- _TASK GOAL_: The whole listing below should be retyped exactly, without any images.
*** THE DATA
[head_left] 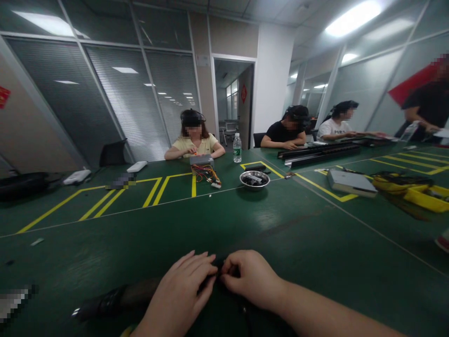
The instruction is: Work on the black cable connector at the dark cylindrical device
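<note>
Black or near-black, a small dark piece [220, 263] sits between the fingertips of the left hand [180, 292] and the right hand [254, 280]; the right has thumb and forefinger pinched together, seemingly on its edge; the left has its fingers loosely bent and their tips beside it, and whether they grip cannot be told; the hands are close together, nearly touching at the tips

A thick dark rod-like thing [114, 300] lies to the left of the hands, its long axis running sideways, slightly up toward the right; its shiny end points left and its other end goes out of sight behind the left hand, clearly the nearer one; whether it joins the small piece cannot be told

Outward on the green table [266, 224], beyond the hands, stands a metal bowl [255, 186] of dark and silvery parts; past it, a bottle [237, 149] with a green label too small to read; left of that, a grey box [202, 160] with coloured wires [206, 174], and a person [192, 140] behind it; to the right, a silvery case [351, 182] shows no readable brand; farther back, a white shirt [337, 130] has blurred lettering, perhaps starting "PER"
</note>
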`<action>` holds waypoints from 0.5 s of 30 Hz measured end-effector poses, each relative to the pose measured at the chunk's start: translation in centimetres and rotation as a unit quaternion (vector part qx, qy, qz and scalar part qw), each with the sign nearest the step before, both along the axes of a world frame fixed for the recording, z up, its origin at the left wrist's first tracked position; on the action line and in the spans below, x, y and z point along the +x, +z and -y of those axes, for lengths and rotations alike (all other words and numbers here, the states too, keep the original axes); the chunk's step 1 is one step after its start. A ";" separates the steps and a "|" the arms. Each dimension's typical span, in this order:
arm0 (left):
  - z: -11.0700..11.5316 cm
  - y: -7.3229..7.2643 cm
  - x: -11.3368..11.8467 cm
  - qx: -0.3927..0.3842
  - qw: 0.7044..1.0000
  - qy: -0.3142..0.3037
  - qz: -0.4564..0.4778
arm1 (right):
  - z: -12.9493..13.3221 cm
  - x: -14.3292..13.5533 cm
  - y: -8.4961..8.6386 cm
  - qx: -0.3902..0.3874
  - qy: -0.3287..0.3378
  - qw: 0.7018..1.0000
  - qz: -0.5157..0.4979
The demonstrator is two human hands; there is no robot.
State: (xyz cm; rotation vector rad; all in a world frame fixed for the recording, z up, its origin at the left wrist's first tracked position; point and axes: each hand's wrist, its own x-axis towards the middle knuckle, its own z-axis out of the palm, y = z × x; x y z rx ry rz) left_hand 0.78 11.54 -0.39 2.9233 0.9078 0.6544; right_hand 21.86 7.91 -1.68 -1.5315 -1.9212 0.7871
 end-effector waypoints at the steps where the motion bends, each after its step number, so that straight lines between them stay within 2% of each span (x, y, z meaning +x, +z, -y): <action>1: 0.0 -0.1 0.0 -0.001 1.000 0.002 -0.002 | 0.0 0.0 -0.1 0.002 0.001 1.000 -0.001; 5: 0.0 -0.1 -0.1 -0.003 1.000 0.002 0.006 | 0.0 -0.1 -0.2 0.010 0.006 1.000 0.007; 10: 0.2 0.2 0.0 0.002 1.000 0.001 0.017 | 0.1 -0.3 -0.1 0.007 -0.030 0.999 -0.008; 15: 0.1 0.4 0.0 -0.002 1.000 -0.007 0.005 | 0.2 -0.3 0.1 -0.004 -0.017 1.000 -0.018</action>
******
- _THE ANSWER_:
[head_left] 
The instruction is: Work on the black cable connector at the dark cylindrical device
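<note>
Black or near-black, a small dark piece [220, 263] sits between the fingertips of the left hand [180, 292] and the right hand [254, 280]; the right has thumb and forefinger pinched together, seemingly on its edge; the left has its fingers loosely bent and their tips beside it, and whether they grip cannot be told; the hands are close together, nearly touching at the tips

A thick dark rod-like thing [114, 300] lies to the left of the hands, its long axis running sideways, slightly up toward the right; its shiny end points left and its other end goes out of sight behind the left hand, clearly the nearer one; whether it joins the small piece cannot be told

Outward on the green table [266, 224], beyond the hands, stands a metal bowl [255, 186] of dark and silvery parts; past it, a bottle [237, 149] with a green label too small to read; left of that, a grey box [202, 160] with coloured wires [206, 174], and a person [192, 140] behind it; to the right, a silvery case [351, 182] shows no readable brand; farther back, a white shirt [337, 130] has blurred lettering, perhaps starting "PER"
</note>
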`<action>` holds waypoints from 0.5 s of 30 Hz measured end-effector poses, each relative to the pose measured at the chunk's start: translation in centimetres and rotation as a unit quaternion (vector part qx, qy, qz and scalar part qw), each with the sign nearest the step before, both along the axes of a world frame fixed for the recording, z up, its origin at the left wrist's first tracked position; on the action line and in the spans below, x, y and z point along the +x, +z and -y of those axes, for lengths and rotations alike (all other words and numbers here, the states too, keep the original axes); the chunk's step 1 is one step after its start. A ";" separates the steps and a "|" the arms. Each dimension's typical span, in this order:
arm0 (left):
  - z: -11.0700..11.5316 cm
  - y: -7.3229..7.2643 cm
  - x: -11.3368..11.8467 cm
  - qx: -0.3927..0.3842
  - qw: 0.7044..1.0000
  - qy: -0.3142..0.3037
  - qz: -0.4564..0.4778
arm1 (right):
  - z: -12.9493..13.3221 cm
  - x: -14.3292..13.5533 cm
  - y: -8.4961..8.6386 cm
  - qx: -0.3902..0.3874
  - qy: -0.3287..0.3378
  - qw: 0.7018..1.0000
  - qz: -0.5157..0.4979
The demonstrator is two human hands; there is no robot.
State: (xyz cm; rotation vector rad; all in a world frame fixed for the recording, z up, its origin at the left wrist's first tracked position; point and axes: each hand's wrist, its own x-axis towards the middle knuckle, its own z-axis out of the palm, y = z × x; x y z rx ry rz) left_hand 0.78 11.54 -0.39 2.9233 0.9078 0.6544; right_hand 21.86 7.91 -1.68 -1.5315 -1.9212 0.7871
 end-effector waypoints at the steps where the motion bends, each after its step number, so that straight lines between them stay within 2% of each span (x, y, z meaning +x, +z, -y): <action>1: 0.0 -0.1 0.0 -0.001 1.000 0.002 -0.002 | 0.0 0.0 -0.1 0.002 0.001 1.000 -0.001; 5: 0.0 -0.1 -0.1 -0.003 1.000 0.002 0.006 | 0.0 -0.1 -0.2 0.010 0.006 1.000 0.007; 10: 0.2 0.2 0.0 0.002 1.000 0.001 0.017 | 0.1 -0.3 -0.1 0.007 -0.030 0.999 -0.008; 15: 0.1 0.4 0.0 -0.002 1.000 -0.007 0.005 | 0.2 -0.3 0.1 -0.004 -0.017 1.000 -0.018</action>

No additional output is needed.